『滝山コミューン1974』2007年05月27日 13時27分34秒

 『赤旗』と『朝日新聞』の情勢分析を読んで、私は共産党38議席を予想していたことを思い出しました。1972年12月の総選挙のことです。
 この本『滝山コミューン一九七四』は、私を1970代にタイムスリップさせてくれました。
 私は、中学生で、その年頃にありがちな傾向もあって、衆議院全選挙区の星取り予想を新聞に書き入れ、周囲の大人が「そこまでいかないよ」と反応していたのに、結果として「革新共同」も含めて共産党が40議席に達したので誇らしかったという、くだらないことを突如思い出したわけです。

 著者の原武史氏は、当時の具体的な社会状況をご自身の体験に基づいて描いていきます。当時の小学生だった著者よりは、私は少し上であったけれど、同じ衆議院選挙区に居住し、同じように「民主教育」の影響力が強かった公立義務教育を受けていた者にとっては、あまりにもリアルな出来事が本書では展開されています。

 だから、この本を読んで、多くのことを突きつけられました。あれから30年以上経て、考えなければならない多くの課題を。

 たとえば、あの頃、「憲法を暮らしに生かす」というスローガンがありました。革新自治体が簇生する状況の中で、多くの人々が「平和と民主主義」を自らの生活に結びつけて、考え行動したわけです。
   しかし、同時に、本書で描かれているように、まさにその「憲法を暮らしに生かす」運動潮流自体に中に、個を圧し殺してしまう要素が胚胎されていました。
 そのことと、安倍政権のもとで憲法の精神自体を圧し殺そうとする動きとは、直結するわけではありませんが、多くの伏流として歴史の重層の中に入り込み、現在の<危機>を形成する要因となっていることも事実だと思うのです。
 本書でも、著書は「君が代」斉唱が強制される、今の学校現場の現実を想起しながら、「民主教育」が行った同様のことがらを(こう書いてしまうと抽象的なので、この本を読んでいただくしかないのだが)、抉り出しています。

 また、自分の職場など周囲で、個人を圧し殺すようなことが起きたとき、反射的にそれに抵抗するようになることが大事だという(表現は不正確)、鶴見俊輔が強調していたことも思い出しました。この本で原武史少年は、周囲が目を輝かせて「コミューン」に飲み込まれていくのに、それに対する違和感・抵抗感を失うことはありませんでした。

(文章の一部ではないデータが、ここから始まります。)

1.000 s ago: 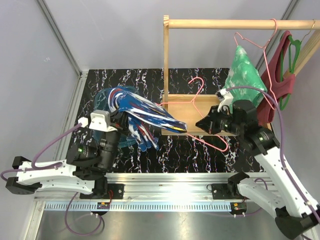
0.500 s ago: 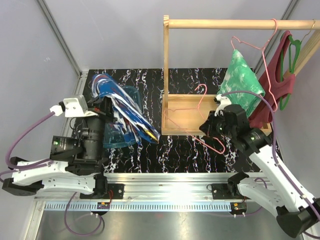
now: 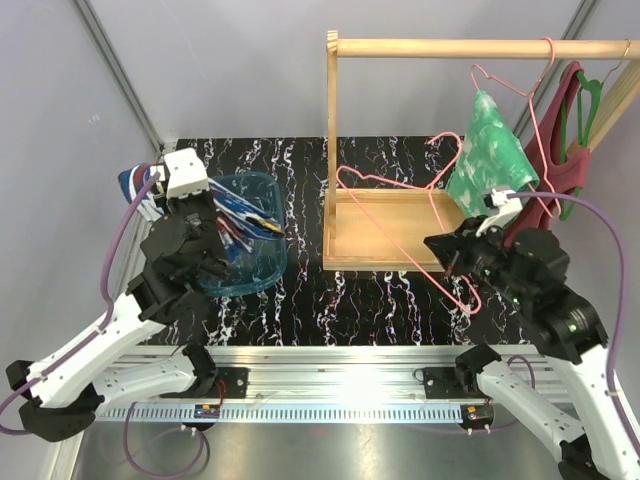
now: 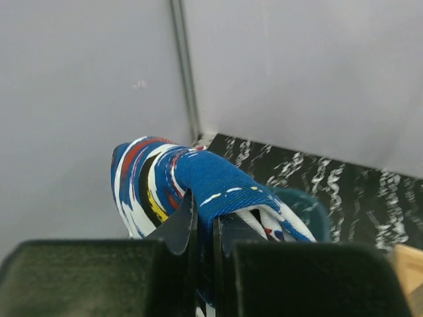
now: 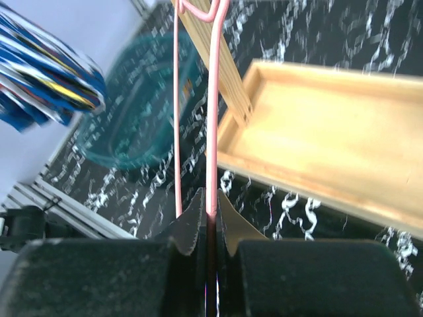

   個人的にも、私は小学校からの教育の中で、「君が代」を強制的に歌わされたことはありません。その事はとても良かったと思います。同時に、本書で描かれているような学習や生活をめぐる、「班競争」の活動を(多少薄められた形だったとは思いますが)経験したことを思い出しました。そして「班長」が「班員」を選ぶという行為を私は「班長」として嬉々としてやっていたことを思いだし、非常に暗い気分になりました。
 もちろん、私の「民主教育」経験は、おそらく、あの民間教育研究団体の直接的影響力がそれほど強くなかったからか、「滝山コミューン」ほどではなかったのではないかと思います。
 だからか、小学生の時から『赤旗』を読み、その非デモクラット的要素について、それなりに言語を通して感受していたはずなのに、「平和と民主主義」潮流の中に、全体主義の要素が確固として根付いていることに自覚的になったのは、かなり後になってからでした。

 この本の帯には「2007年、今の「日本」は、1974年の日常の中から始まった。」とあります。私は、最初非常に違和感を感じましたが、いろいろ考えると、それは間違ってはいないというふうにも思います。
 つまり、「憲法を暮らしに生かす」というスローガンが無力になり陳腐になったのは、「平和と民主主義」潮流自体の中に、そうのようにしてしまう体質があったことが小さくはないし、また、現在もそれは克服はされていないと思うからです。
 軍国主義や国家主義に反対していると思っている「護憲派」の人に、特に70年代を知っている世代には読んでほしい本です。